View Sidebar
Civil Forfeiture

Civil Forfeiture

January 29, 2019 9:09 pmComments are Disabled

Occasionally you encounter a public policy so obviously wrong, that it’s a wonder that it’s even allowed to happen in the first place. The moral clarity around such issues is striking. Often, one indication of its wrongness is that it galvanizes people who would otherwise disagree on most consequential political issues.

Civil forfeiture is one such policy. In an in-depth report out of South Carolina, that is just now being published piecemeal by the Greenville News, the practice which has been roundly criticized by prominent politicians and legal scholars on both sides of the aisle is presented in full relief, its devastating human consequences laid to bare.

It’s not just a question of justice and civil rights–it is, after all, an abomination of both. It’s also an indictment of our political system’s failure to eradicate a policy that only 7 percent of Americans approve of, including almost 0 percent of congress.

How is it possible that something that almost no one thinks is a good idea is such common practice that every year over $2.5 billion worth of cash is seized, without probable cause, from Americans not charged with a crime.
The reason it still exists, of course, is that police forces, including their pension funds, are increasingly dependent on assets seized in civil forfeiture cases. In some counties in Texas over 40% of police department budgets come from these assets.

Throw in the political third rail of challenging police practices, and the fact that most victims of civil forfeiture are too poor to sue, and you have a classic collective action problem of concentrated benefits and diffuse costs. The average American is unlikely to be affected by civil forfeiture, thus the cost of the practice is negligible for most on average. But the average police officer benefits highly from the practice, and therefore will, along with a powerful interest group, fight to keep it.

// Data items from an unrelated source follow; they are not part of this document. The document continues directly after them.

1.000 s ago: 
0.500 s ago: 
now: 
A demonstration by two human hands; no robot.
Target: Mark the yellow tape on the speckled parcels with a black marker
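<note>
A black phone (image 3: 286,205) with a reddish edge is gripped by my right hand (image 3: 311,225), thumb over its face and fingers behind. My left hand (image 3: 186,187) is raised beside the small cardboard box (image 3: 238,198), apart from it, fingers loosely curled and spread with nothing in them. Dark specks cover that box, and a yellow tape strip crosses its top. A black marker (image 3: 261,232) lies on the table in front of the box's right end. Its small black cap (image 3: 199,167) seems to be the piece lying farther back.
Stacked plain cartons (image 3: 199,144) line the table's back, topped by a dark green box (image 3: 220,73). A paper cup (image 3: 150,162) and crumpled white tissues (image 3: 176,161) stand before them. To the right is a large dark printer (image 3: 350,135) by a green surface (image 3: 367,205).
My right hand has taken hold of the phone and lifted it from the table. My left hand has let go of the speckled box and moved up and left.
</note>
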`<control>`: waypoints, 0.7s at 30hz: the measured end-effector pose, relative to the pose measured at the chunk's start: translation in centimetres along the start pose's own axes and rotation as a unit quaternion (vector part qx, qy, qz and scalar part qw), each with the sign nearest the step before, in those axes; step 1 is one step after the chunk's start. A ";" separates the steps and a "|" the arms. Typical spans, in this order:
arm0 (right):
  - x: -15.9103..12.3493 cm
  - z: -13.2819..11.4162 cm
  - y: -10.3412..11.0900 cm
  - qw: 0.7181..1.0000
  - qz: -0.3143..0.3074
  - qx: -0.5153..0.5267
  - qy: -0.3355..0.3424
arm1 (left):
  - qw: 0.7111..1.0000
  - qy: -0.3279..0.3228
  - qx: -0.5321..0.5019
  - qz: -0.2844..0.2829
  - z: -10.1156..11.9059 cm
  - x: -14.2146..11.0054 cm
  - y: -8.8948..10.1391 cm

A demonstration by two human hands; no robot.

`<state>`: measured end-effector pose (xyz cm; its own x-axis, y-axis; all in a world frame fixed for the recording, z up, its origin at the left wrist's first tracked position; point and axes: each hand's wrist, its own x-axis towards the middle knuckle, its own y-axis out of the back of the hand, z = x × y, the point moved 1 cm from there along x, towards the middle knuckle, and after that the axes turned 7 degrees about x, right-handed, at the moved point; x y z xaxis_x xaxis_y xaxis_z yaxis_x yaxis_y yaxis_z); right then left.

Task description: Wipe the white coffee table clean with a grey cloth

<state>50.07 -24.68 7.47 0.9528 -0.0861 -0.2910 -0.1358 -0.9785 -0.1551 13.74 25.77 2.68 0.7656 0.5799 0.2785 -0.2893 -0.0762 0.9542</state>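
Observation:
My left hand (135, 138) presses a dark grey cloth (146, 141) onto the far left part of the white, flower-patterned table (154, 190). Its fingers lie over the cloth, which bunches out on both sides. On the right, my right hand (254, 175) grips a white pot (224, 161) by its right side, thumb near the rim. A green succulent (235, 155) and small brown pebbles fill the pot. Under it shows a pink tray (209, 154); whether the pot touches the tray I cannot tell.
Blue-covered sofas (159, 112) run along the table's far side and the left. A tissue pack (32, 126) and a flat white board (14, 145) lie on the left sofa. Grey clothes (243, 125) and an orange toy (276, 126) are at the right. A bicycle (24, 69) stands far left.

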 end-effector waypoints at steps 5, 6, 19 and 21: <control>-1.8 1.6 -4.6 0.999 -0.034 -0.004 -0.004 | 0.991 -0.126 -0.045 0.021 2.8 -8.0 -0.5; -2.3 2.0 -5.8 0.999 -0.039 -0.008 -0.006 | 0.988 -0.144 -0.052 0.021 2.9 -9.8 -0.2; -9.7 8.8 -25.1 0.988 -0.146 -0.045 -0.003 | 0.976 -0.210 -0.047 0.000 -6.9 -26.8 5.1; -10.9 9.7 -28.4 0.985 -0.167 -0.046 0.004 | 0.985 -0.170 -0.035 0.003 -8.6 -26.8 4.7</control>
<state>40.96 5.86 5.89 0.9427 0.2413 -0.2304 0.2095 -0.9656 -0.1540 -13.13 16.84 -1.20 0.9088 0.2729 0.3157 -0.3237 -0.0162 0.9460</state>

The only hope for overturning this wrongheaded, unjust practice is in the courts. Fortunately the Supreme Court heard oral arguments on the case in November, and there is not only bipartisan support for the plaintiff, but even notoriously conservative justice Clarence Thomas appears to oppose the practice.

If this isn’t overturned, the police will increasingly become what so many Americans already fear they are: criminals who are above the law.